3.1. PoS Tagsets

Depending on the language and the NLP task different tagsets can be applied. Popular English and German tagsets are:

In NLP tools (e.g. NLTK) sometimes a Universal Tagset for English is applied:

Tag

Meaning

Examples

ADJ

adjective

new, good, high, special, big, local

ADP

adposition

on, of, at, with, by, into, under

ADV

adverb

really, already, still, early, now

CONJ

conjunction

and, or, but, if, while, although

DET

determiner

the, a, some, most, every, no

NOUN

noun

year, home, costs, time, education

NUM

number

twenty-four, fourth, 1991, 14:24

PRON

pronoun

he, their, her, its, my, I, us

PRT

particle

at, on, out, over per, that, up, with

VERB

verb

is, say, told, given, playing, would

.

punctuation marks

. , ; !

X

other

ersatz, esprit, dunno, univeristy

Some tagsets distinguish quite a lot different tags, some only a few. The resolution depends on

  • the NLP tasks: for some tasks a fine-grained differentiation is not required

  • the language: If a language is quite irregular, it does not make sense to distinguish PoS in a fine-grained manner, because a tagger would implement all these irregular cases, what may be too complex. For example in German there is no unique rule for the differentiation in noun-singular and noun-plural. Therefore the Stuttgart-Tübingen-Tagset does not distinguish these two noun-categories. However, in English there is such a rule (append 's), which is applicable in nearly all cases. Therefore English Tagsets differentiate these two cases.

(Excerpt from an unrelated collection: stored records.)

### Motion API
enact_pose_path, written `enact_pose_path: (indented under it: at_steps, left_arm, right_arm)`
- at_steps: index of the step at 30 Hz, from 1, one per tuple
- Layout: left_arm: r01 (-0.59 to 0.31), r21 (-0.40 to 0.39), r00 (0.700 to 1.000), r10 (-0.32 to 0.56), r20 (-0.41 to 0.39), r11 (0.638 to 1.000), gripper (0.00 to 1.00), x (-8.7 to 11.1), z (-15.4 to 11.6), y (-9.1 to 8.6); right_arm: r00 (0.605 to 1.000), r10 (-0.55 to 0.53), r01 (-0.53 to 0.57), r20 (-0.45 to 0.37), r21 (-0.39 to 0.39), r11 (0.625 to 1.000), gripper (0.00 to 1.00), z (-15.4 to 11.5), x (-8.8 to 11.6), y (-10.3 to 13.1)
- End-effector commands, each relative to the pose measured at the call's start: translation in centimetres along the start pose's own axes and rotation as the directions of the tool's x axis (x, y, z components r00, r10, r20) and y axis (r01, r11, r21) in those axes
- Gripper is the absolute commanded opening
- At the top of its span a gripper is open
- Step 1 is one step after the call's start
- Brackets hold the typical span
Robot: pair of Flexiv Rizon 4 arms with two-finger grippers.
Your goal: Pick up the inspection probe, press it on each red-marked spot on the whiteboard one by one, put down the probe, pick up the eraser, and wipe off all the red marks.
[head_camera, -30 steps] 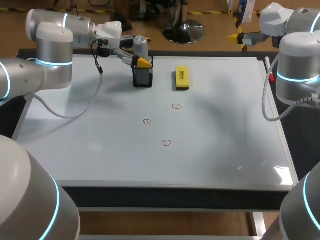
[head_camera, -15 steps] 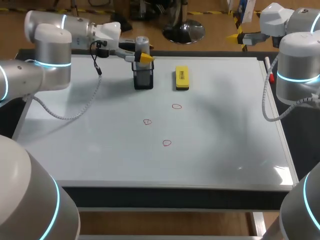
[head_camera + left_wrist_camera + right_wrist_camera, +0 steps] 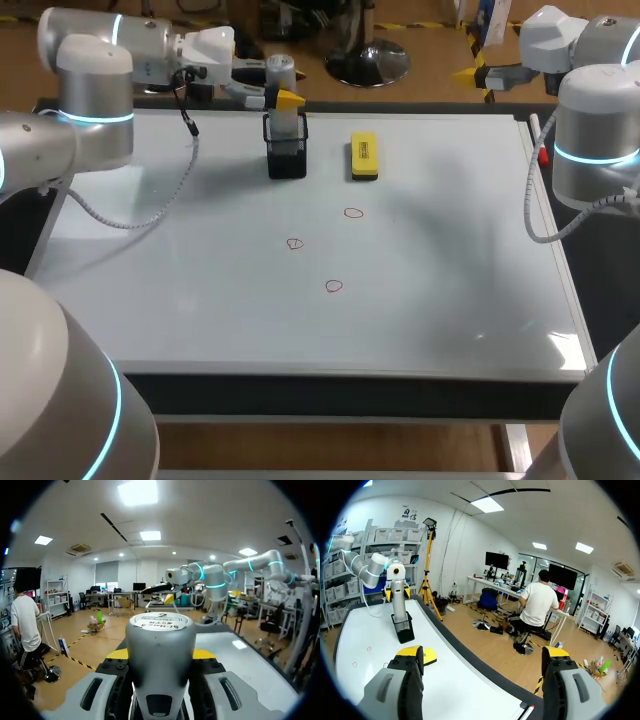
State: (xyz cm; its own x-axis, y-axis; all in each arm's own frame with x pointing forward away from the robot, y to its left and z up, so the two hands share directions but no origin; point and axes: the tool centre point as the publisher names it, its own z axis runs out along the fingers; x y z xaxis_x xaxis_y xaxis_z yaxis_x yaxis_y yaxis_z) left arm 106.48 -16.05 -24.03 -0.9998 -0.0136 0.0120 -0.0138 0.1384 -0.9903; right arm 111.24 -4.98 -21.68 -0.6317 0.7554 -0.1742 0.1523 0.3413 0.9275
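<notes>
The grey cylindrical inspection probe (image 3: 281, 82) stands upright at the back of the whiteboard (image 3: 200, 300), its lower end in the black holder (image 3: 286, 152). My left gripper (image 3: 284, 99) is shut on the probe (image 3: 160, 645), a yellow tip pressed to each side. Beside the holder, to its right, lies the yellow eraser (image 3: 364, 156). Three small red marks (image 3: 352, 212) (image 3: 294, 243) (image 3: 334, 286) sit mid-board. My right gripper (image 3: 482, 655) stands open and empty beyond the board's far right corner; it looks across at the probe (image 3: 397, 596), holder (image 3: 403, 626) and eraser (image 3: 428, 656).
A red-capped marker (image 3: 540, 140) lies along the whiteboard's right frame. My left arm's cable (image 3: 150, 215) droops over the back left of the board. My right arm's cable (image 3: 530, 215) hangs over the right edge.
My left gripper has closed on the probe and risen with it, drawing it partly up out of the holder. The right arm has kept still.
</notes>
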Motion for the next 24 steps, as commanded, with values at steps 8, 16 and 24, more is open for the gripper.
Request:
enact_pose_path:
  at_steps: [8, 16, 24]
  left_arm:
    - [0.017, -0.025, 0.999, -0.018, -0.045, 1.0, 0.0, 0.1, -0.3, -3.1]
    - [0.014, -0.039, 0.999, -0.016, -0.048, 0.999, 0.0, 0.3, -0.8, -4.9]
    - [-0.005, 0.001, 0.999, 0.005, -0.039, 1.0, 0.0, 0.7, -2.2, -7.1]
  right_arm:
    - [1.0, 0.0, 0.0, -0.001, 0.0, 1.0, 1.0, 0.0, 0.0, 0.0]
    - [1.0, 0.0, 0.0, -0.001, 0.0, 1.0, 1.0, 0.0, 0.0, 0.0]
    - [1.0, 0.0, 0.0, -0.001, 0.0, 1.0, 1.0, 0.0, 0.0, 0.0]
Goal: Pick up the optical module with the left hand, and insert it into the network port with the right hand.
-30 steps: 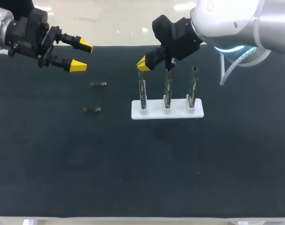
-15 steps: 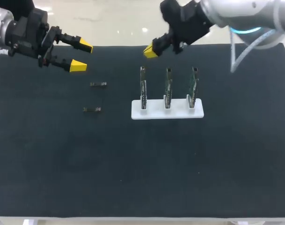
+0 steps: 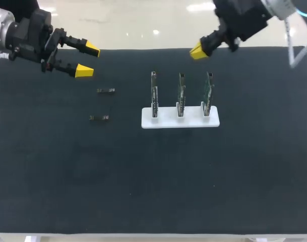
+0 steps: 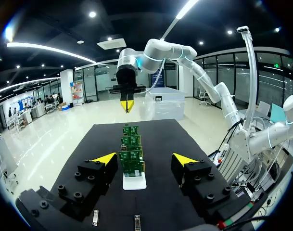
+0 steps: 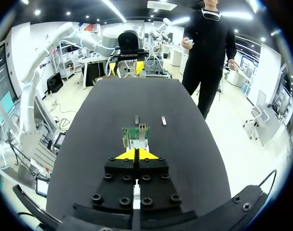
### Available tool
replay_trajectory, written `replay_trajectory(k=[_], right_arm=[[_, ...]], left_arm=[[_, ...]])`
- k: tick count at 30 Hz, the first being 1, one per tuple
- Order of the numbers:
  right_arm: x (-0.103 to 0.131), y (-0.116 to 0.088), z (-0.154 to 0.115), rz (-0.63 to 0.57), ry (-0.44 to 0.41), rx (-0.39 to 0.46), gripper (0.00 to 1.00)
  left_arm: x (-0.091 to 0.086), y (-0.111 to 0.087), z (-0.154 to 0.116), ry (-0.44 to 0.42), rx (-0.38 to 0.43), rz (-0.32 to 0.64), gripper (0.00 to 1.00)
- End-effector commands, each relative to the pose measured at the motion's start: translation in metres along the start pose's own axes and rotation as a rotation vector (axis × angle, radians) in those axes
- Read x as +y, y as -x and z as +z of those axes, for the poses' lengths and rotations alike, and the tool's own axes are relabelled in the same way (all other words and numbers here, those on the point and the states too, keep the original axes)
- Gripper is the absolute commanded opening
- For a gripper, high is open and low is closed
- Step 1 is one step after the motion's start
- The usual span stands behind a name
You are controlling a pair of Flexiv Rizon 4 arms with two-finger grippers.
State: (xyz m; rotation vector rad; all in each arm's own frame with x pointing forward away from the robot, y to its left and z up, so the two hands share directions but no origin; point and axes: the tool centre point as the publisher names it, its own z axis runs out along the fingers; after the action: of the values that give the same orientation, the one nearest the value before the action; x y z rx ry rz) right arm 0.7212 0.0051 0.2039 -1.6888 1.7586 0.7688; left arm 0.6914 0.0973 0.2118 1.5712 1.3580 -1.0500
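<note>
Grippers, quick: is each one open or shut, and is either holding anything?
Left gripper: open, holding nothing.
Right gripper: shut, nothing visible in it.

The black mat [image 3: 153, 176] is looking matt; the white stand [image 3: 163, 121] is showing smooth plastic; the modules [image 3: 106, 91] are glinting metallic.

Black table [image 3: 153, 176]. White stand [image 3: 163, 122], green boards [image 3: 180, 93]. Black left gripper [image 3: 88, 60] and right gripper [image 3: 197, 51], yellow-tipped.
</note>
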Motion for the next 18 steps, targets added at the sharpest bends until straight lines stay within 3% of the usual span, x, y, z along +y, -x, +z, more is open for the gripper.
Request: replay_trajectory(k=[1,12,13,14,18], right_arm=[[0.003,-0.015,-0.016,-0.01,-0.001,-0.011,0.0],[0.003,-0.032,-0.034,-0.015,-0.003,0.007,0.0],[0.003,-0.032,-0.034,-0.015,-0.003,0.007,0.33],[0.003,-0.032,-0.034,-0.015,-0.003,0.007,1.0],[0.003,-0.032,-0.034,-0.015,-0.003,0.007,1.0]], left_arm=[[0.001,0.0,0.001,-0.001,0.003,-0.001,1.0],[0.001,0.0,0.001,-0.001,0.003,-0.001,1.0],[0.001,0.0,0.001,-0.001,0.003,-0.001,1.0],[0.001,0.0,0.001,-0.001,0.003,-0.001,1.0],[0.001,0.0,0.001,-0.001,0.003,-0.001,1.0]])
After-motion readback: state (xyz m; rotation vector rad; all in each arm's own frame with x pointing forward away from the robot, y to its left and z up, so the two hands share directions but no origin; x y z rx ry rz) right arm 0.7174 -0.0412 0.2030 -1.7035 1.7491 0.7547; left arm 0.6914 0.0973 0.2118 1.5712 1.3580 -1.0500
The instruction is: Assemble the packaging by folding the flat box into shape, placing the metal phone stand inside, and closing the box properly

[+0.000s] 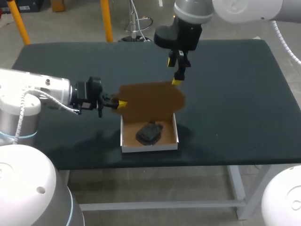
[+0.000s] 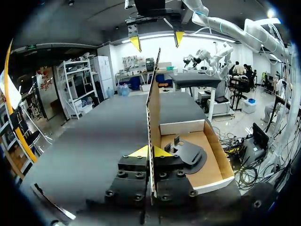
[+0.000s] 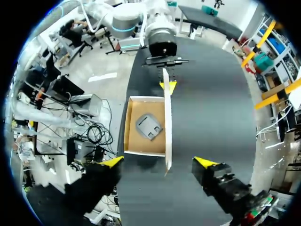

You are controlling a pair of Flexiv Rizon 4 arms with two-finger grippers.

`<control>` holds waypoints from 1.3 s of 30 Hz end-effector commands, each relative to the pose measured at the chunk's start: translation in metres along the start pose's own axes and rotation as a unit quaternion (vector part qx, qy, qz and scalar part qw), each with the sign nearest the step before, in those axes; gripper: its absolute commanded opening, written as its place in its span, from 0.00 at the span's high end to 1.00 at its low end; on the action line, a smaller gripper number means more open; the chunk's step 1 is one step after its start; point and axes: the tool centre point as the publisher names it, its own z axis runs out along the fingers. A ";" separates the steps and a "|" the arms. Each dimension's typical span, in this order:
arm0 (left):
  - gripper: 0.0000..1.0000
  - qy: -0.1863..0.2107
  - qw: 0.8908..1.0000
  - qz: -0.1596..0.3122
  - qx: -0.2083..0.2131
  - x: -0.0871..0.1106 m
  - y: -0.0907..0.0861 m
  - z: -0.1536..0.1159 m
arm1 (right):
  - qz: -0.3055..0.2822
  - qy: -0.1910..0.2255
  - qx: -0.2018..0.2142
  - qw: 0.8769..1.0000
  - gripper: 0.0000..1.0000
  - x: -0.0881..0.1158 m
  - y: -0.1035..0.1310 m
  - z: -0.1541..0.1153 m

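Between the left jaws, which are clenched on it from both sides, stands one edge of the box's upright brown lid [image 1: 153, 101]. Beside those jaws, on the lid's inner side, the open box [image 1: 149, 147] rests on the counter [image 1: 235, 94] with the dark stand [image 1: 149, 133] lying inside. At the lid's opposite edge the right jaws hang spread wide, the edge between their tips, grasping nothing.

Table [image 1: 244, 94]: dark matte top fills the frame's middle, resting on a white frame [image 1: 164, 205] at lower centre.
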 end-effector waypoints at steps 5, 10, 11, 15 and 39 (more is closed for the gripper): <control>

3.2. Algorithms for PoS Tagging

PoS-tagging can be implemented in a rule-based or in a data-based approach. As for other NLP methods the rule-based approach is the conventional on. It does not require a training data set, but it requires expert knowledge. Today, data-based approaches are superior, if enough labeled training data is available. Data-based approaches do not require expert knowledge.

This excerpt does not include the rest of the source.